I’ve always wanted to like Native American mythology; I’m sympathetic to the grousing that occurs when people realize that so much more time is spent in school on following the exploits of Zeus, Hades, Poseidon, and the gang than on the homegrown gods and monsters native to our own land. Why should we care more about Odysseus’s wanderings around Ithaca when we don’t know about the stories of the Coyote and Opossum?
I have to admit, however, that I get more enjoyment out of the Greek myths and sometimes find Native American myths obscure and difficult to connect with. Some Native American myths seem to be shaggy dog/just so stories and others lack the kind of characterization and dramatic tension that I expect from good storytelling. But I don’t want it to be like this.
One inescapable aspect of this is class and culture. Studying Greek people and their lives, considering the impact their culture has had on Western civilization, has a sort of snob appeal, a feeling that what you’re learning is very important – even if what you’re learning is more or less about a randy sky god impregnating a series of unlucky mortals. Again, this is nothing to be proud of.
When we teach Greek mythology, we also find a nice neat hierarchical set of stories and characters that are easy to quiz (How are Ares and Aphrodite related?), whereas the variety and different tribal traditions that Native American myths come from make the evaluation process more complicated. Somehow, teachers need to have the resources to help students relate not only to a Western heritage that only a percentage of our students experience directly, but also connect with a tradition with direct connection to the land we live on.
The recent graphic novel TRICKSTER by a collection of collaborators is the most successful attempt I’ve seen in quite awhile and yet when paired with a graphic novel version of Greek myth such as Athena: Grey-Eyed Goddess by George O’Connor, you can still see the difficulties mythology teachers face in giving Native American myths their due.

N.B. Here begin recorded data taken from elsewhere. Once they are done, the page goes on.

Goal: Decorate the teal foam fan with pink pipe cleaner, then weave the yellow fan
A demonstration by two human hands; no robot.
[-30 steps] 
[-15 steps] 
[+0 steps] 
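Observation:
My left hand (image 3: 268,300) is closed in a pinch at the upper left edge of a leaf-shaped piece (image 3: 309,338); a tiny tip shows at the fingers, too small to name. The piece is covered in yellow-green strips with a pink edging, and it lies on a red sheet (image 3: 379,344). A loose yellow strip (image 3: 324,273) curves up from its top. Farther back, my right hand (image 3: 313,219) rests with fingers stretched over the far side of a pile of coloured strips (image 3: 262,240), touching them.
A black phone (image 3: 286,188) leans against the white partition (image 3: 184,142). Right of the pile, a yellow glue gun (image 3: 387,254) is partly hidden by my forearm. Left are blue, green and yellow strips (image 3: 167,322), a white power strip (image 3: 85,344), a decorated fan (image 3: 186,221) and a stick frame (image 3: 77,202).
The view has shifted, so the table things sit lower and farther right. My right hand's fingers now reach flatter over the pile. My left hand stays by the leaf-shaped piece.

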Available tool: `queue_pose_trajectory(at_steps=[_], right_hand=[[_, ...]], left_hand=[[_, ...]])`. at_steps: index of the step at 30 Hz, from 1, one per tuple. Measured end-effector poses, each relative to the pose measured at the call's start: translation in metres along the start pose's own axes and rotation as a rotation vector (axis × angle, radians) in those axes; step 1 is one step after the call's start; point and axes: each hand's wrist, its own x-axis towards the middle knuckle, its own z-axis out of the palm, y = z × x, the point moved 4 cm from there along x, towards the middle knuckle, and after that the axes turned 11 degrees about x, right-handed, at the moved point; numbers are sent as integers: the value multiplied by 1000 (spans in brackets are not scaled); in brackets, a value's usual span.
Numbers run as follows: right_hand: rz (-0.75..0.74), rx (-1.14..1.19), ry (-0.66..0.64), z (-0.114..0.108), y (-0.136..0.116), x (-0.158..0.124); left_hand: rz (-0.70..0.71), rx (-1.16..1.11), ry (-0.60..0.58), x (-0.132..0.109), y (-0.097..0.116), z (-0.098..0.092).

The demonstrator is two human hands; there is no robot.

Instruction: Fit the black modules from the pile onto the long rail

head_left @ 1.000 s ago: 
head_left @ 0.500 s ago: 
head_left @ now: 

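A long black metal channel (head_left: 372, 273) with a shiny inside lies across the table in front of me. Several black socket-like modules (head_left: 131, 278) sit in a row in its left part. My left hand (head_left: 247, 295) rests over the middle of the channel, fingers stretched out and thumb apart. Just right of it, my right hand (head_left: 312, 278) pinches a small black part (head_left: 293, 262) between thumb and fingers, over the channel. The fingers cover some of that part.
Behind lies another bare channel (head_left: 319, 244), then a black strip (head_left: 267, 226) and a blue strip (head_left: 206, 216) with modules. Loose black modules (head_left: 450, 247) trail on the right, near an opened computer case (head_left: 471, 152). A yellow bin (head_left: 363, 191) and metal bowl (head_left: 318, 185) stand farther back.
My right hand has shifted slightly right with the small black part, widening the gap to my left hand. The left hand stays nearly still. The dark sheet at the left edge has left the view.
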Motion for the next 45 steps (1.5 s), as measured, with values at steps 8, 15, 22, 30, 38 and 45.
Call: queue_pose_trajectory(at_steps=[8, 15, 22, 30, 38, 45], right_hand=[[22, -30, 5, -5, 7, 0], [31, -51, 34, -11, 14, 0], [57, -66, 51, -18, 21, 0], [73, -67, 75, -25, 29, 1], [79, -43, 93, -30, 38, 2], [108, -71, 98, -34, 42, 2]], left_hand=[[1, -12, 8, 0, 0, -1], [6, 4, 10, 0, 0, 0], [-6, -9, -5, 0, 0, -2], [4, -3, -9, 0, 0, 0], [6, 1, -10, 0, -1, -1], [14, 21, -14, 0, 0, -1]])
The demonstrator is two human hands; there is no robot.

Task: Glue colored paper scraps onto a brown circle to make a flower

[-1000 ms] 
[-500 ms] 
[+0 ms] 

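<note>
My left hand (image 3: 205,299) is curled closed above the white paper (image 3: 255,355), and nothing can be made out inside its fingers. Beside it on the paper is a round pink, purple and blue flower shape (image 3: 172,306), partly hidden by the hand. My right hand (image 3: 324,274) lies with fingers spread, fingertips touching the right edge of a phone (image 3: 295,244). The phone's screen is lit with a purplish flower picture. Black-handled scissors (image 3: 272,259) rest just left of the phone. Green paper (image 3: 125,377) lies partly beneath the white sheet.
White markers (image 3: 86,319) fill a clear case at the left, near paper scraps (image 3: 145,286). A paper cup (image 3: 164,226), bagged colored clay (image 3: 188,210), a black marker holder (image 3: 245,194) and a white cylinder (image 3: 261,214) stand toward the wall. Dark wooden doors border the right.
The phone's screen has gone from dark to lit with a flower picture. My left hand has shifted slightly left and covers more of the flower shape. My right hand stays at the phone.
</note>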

TRICKSTER collects tales from many Native American traditions and employs a pool of artists to enact stories revolving around the Trickster figure in a variety of ways. The Trickster figure sometimes takes an animal form, other times a human form, but in all of them the Trickster uses cleverness or guile to manipulate or defeat stronger or more powerful creatures. Some of the stories seem cartoonish and geared for younger-readers (for instance, “How the Alligator got his Brown, Scaly Skin” is drawn in bright, primary colors and features a cute little bunny rabbit threatening the alligator with “Mr. Trouble”). Other stories have more intricate art and feel geared more towards at least middle school readers (“Rabbit and the Tug of War” is drawn in a beautifully subtle and shadowed monochromatic brown). A school district that had a substantial war chest for books and a desire to connect students to Native American mythology would have ample reason to choose this anthology.
Example of more realistic TRICKSTER art.
Example of cartoony TRICKSTER art.
Other attempts at using pools of artists have often left me feeling cold. The Graphic Classics sets that swoop down on famous writers (such as Ambrose Bierce are the most prominent example of this. The results of these collaborations are often unwieldy and difficult to love. Even when individual parts are strong, others are not so much. TRICKSTER avoids most of these problems, but I still wish TRICKSTER had a more coherent and clearer way to teach the book.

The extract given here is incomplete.